Back to Fission

Performance & Benchmarking Plan — Multi-Namespace Tenancy

docs/multiple-namespace/performance-benchmarking.md

1.27.010.5 KB
Original Source

Performance & Benchmarking Plan — Multi-Namespace Tenancy

Companion to: prd.md · testing-plan.md

Performance is a first-class acceptance gate, not an afterthought. The whole premise of issue #3298 is a performance failure (mass restart, function timeouts, node scale-up), and PR #3476's watch-all model trades isolation for a memory/RBAC profile we must out-perform on the isolation axis without regressing latency. This doc defines what we measure, how, against which baselines, and the gates that block merge.


1. Two baselines, always

Every benchmark is reported against two reference points so we can prove "better, not just different":

  • Baseline-Today — current main with additionalFissionNamespaces (per-namespace everything, env-frozen, restart-on-add).
  • Baseline-PR3476 — the watch-all + cluster-wide-RBAC model, as the alternative under consideration.

The design wins if it matches or beats Baseline-Today on latency/restart and beats Baseline-PR3476 on isolation-cost (memory/RBAC blast radius) without a latency penalty.

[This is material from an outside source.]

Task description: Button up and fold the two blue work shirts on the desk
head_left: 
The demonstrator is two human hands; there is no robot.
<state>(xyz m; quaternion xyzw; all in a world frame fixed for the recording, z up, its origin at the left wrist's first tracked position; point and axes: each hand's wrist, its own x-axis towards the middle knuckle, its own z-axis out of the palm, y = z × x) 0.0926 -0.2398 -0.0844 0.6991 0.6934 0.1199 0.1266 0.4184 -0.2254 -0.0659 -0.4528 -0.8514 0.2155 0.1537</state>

2. Headline metric — onboarding disruption (the #3298 fix)

This is the single most important number and a hard gate.

MetricBaseline-TodayTarget (this design)How measured
Control-plane pod restarts when adding 1 namespaceall control-plane Deployments roll0Capture pod UIDs before/after onboarding in the serial test; diff.
Function 5xx/timeout count during onboardingnon-zero (executor unavailable window)0Drive steady traffic at an existing-namespace function during onboard; count non-200s.
Re-specialization events on existing namespacesfull storm0Count pod creations in existing function namespaces during the window.
Node scale-up triggered2–3 extra nodes (reporter)0Watch Node count / cluster-autoscaler events over the window.
Time-to-Ready for the new tenantn/a (restart-bound)< 10 s p95FissionTenant Ready=True transition time from CR/label create.

Measured in the serial/tenant_no_restart_test.go integration test and reproduced in a dedicated load scenario (§7).


3. Scaling sweep — cost vs namespace count

The architectural claim is "Tier-A (Fission CRDs) is one cluster-wide informer, flat in N; Tier-B (workloads + Secrets/ConfigMaps) scales linearly." Per the backward-compatibility decision, workloads (pods/services/deployments/endpointslices) are in Tier-B too — so the linear term is larger than a secrets-only split, a deliberate trade for zero cluster-wide read of any core resource. Prove it with a sweep at N = {1, 10, 50, 100, 250} tenant namespaces, each holding a small fixed function set.

DimensionExpectationMethod
Executor RSS / Go heapSub-linear; Tier-A (CRDs) flat, Tier-B (workload + Secret/ConfigMap informers) the linear termCI pprof heap capture (kind-ci observability) at each N; plot heap vs N.
Router RSS / heapCRD/HTTPTrigger watch flat (Tier-A); the RFC-0002 EndpointSlice watch is now per-namespace Tier-B, so a bounded per-tenant incrementpprof heap; compare to Baseline-Today (also per-namespace).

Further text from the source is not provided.